本节以北京大学信息科学技术学院网站(http://eecs.pku.edu.cn)给出使用该缓存方法的实例,其处理方法流程如图1所示。该网站是北京大学信息科学技术学院的门户网站,包含学院新闻、通知公告、教务通知、讲座信息等模块。This section uses the website of Peking University School of Information Science and Technology (http://eecs.pku.edu.cn) to give an example of using this caching method, and the process flow of the processing method is shown in Figure 1. This website is the portal website of the School of Information Science and Technology of Peking University, which includes modules such as school news, notice announcements, educational affairs notices, and lecture information.

首先,在原网页的HTML文件中添加调用JavaScript库的命令,提供自动拦截URL解析请求的任务,并且可以和缓存列表进行交互。
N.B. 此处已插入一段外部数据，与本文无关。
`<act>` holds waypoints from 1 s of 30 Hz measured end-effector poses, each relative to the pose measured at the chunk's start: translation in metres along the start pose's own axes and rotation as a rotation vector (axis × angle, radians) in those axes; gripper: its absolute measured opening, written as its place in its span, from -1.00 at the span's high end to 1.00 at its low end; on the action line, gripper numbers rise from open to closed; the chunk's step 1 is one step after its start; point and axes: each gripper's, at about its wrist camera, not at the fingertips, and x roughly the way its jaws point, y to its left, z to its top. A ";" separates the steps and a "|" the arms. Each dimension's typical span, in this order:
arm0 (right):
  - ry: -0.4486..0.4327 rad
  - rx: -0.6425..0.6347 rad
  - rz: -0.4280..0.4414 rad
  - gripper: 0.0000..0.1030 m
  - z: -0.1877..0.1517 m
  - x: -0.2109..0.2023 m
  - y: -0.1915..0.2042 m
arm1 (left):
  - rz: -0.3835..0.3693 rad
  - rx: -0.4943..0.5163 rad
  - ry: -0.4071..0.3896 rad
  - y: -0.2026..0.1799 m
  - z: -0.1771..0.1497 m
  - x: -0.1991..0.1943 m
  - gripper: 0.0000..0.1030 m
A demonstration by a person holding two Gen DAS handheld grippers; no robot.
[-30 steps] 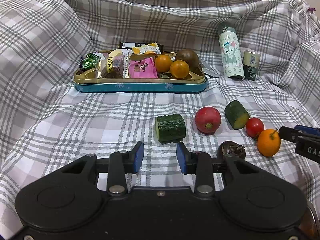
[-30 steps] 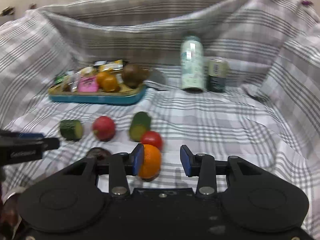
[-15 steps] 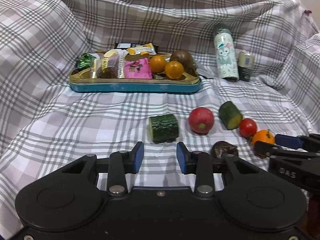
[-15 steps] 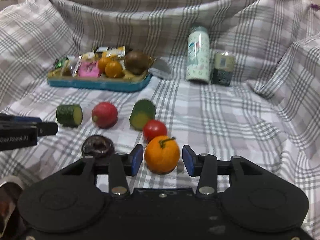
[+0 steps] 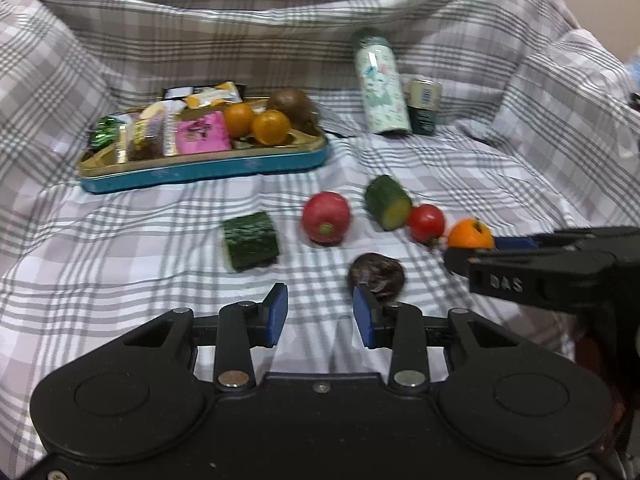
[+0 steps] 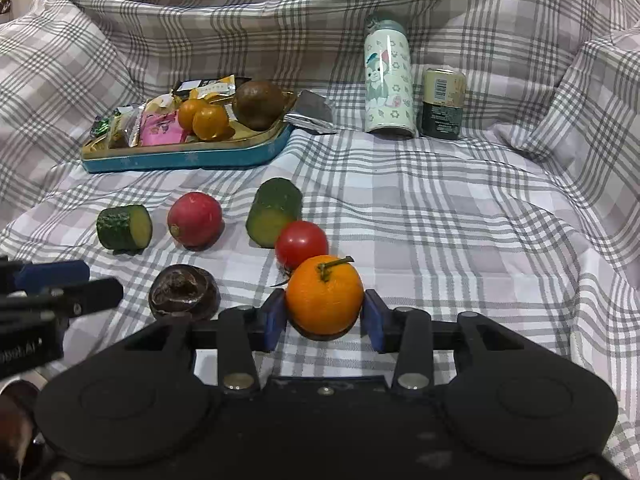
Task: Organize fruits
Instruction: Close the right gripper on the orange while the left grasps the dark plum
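Note:
An orange (image 6: 324, 294) with a stem sits on the checked cloth between my right gripper's (image 6: 324, 316) blue pads, which touch both its sides as the jaws are closing. A red tomato (image 6: 301, 242) lies just behind it. Further left are a cucumber piece (image 6: 274, 210), a red round fruit (image 6: 195, 218), a second cucumber piece (image 6: 124, 226) and a dark wrinkled fruit (image 6: 184, 292). My left gripper (image 5: 320, 316) hangs open above the cloth with nothing between its pads. The dark fruit (image 5: 376, 276) is just beyond its right fingertip.
A teal tray (image 6: 180, 158) at the back left holds snack packets, two small oranges and a brown fruit. A patterned bottle (image 6: 388, 76) and a can (image 6: 442, 102) stand at the back right. The cloth rises in folds on all sides.
My right gripper slid forward around the orange, opened wider, then closed onto it. My left gripper tilted slightly, so its view now looks a little more to the left.

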 end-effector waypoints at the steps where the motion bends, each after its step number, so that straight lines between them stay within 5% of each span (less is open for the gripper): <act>1: 0.000 0.003 -0.005 0.19 0.000 -0.001 -0.001 | -0.013 0.011 0.006 -0.003 0.000 0.000 0.13; 10: -0.001 0.036 -0.025 0.19 0.004 -0.004 -0.010 | -0.002 0.116 0.046 -0.028 0.005 0.010 0.12; 30: 0.016 0.060 -0.031 0.19 0.008 -0.005 -0.015 | 0.023 0.119 0.063 -0.041 0.017 0.037 -0.02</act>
First, add a command to call the JavaScript library in the HTML file of the original webpage, provide the task of automatically intercepting URL parsing requests, and interact with the cache list.

接下来,生成代理页面,并将原来主页的URL解析到代理页面,原来的主页成为从该代理页面处请求的一个资源。此时访问原先的URL,如http://eecs.pku.edu.cn,客户端先请求代理页面,然后在代理页面中会请求原先的所有资源。如果这些资源中有部分URL可以与资源列表中记录的正则表达式形成有效映射,之前添加的JavaScript函数将自动替换该URL,并且转而请求缓存资源。Next, a proxy page is generated, and the URL of the original home page is resolved to the proxy page, and the original home page becomes a resource requested from the proxy page. At this time, when accessing the original URL, such as http://eecs.pku.edu.cn, the client first requests the proxy page, and then requests all the original resources in the proxy page. If some of the URLs in these resources can be effectively mapped to the regular expressions recorded in the resource list, the previously added JavaScript function will automatically replace the URL and request the cached resource instead.

最后,服务器端自动运行工具。该工具自动抓取并分析页面,并在服务器端提供和维护缓存资源列表Manifest,该缓存资源列表包含资源的各种信息,并且通过应用缓存接口与代理页面相连接。Finally, the server-side autorun tool. This tool automatically crawls and analyzes pages, and provides and maintains a cache resource list Manifest on the server side. The cache resource list contains various information of resources and is connected to the proxy page through the application cache interface.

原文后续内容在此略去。